WenjieDu/PyPOTS

View on GitHub
pypots/utils/visual/clustering.py

Summary

Maintainability
A
3 hrs
Test Coverage
"""
Utilities for clustering visualization.
"""

# Created by Bhargav Vemuri <vemuri.bhargav@gmail.com> and Wenjie Du <wenjay.du@gmail.com>
# License: BSD-3-Clause

from typing import Dict

import matplotlib.lines as mlines
import matplotlib.pyplot as plt
import numpy as np
import pandas as pd
import scipy.stats as st


def get_cluster_members(test_data: np.ndarray, class_predictions: np.ndarray) -> Dict[int, np.ndarray]:
    """
    Subset time series array using predicted cluster membership.

    Parameters
    __________
    test_data :
        Time series array that clusterer was run on.

    class_predictions:
        Clustering results returned by a clusterer.

    Returns
    _______
    cluster_members :
        Dictionary of test data time series organized by predicted cluster membership.
    """
    cluster_members = {}
    for i in np.unique(class_predictions):
        cluster_members[i] = test_data[class_predictions == i]
    return cluster_members


def clusters_for_plotting(
    cluster_members: Dict[int, np.ndarray],
) -> Dict[int, dict]:
    """
    Organize clustered arrays into format ready for plotting.

    Parameters
    __________
    cluster_members :
        Output from get_cluster_members function.

    Returns
    _______
    dict_to_plot :
        Test data organized by predicted cluster and time series variable.

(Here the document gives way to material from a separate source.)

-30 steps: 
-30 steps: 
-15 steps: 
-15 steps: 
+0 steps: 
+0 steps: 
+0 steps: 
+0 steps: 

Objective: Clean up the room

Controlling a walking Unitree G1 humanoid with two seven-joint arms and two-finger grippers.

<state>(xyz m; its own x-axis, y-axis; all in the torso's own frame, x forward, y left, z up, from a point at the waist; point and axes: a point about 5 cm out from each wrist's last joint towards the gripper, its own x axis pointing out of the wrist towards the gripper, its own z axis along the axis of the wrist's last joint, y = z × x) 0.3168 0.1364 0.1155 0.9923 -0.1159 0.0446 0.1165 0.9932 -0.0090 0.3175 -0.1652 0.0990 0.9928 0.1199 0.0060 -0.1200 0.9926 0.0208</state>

        structure = { 'cluster0': {'var0': [['ts0'],['ts1'],...,['tsN']],
                                   'var1': [['ts0'],['ts1'],...,['tsN']],
                                   ...
                                   'varY': [['ts0'],['ts1'],...,['tsN']]
                                  },
                      ...,
                      'clusterX': {'var0': [['ts0'],['ts1'],...,['tsM']],
                                   'var1': [['ts0'],['ts1'],...,['tsM']],
                                   ...
                                   'varY': [['ts0'],['ts1'],...,['tsM']]
                                  }
                    }

                    where
                        clusterX is number of clusters predicted (n_clusters in model)
                        varY is number of time series variables recorded
                        tsN is number of members in cluster0, tsM is number of members in clusterX, etc.

    """
    dict_to_plot = {}

    for i in cluster_members:  # i iterates clusters
        dict_to_plot[i] = {}  # one dict per cluster
        for j in cluster_members[i]:  # j iterates members of each cluster
            temp = pd.DataFrame(j).to_dict(orient="list")  # dict of member's time series as lists (one per var)
            for key in temp:  # key is a time series var
                if key not in dict_to_plot[i]:
                    dict_to_plot[i][key] = [temp[key]]  # create entry in cluster dict for each time series var
                else:
                    dict_to_plot[i][key].append(temp[key])  # add cluster member's time series by var key
    return dict_to_plot


def plot_clusters(dict_to_plot: Dict[int, dict]) -> None:
    """
    Generate line plots of all cluster members per time series variable per cluster.

    Parameters
    __________
    dict_to_plot :
        Output from clusters_for_plotting function.
    """
    for i in dict_to_plot:  # iterate clusters
        for j in dict_to_plot[i]:  # iterate time series vars
            y = dict_to_plot[i][j]

            plt.figure(figsize=(16, 8))
            for y_values in y:  # iterate members
                x = np.arange(len(y_values))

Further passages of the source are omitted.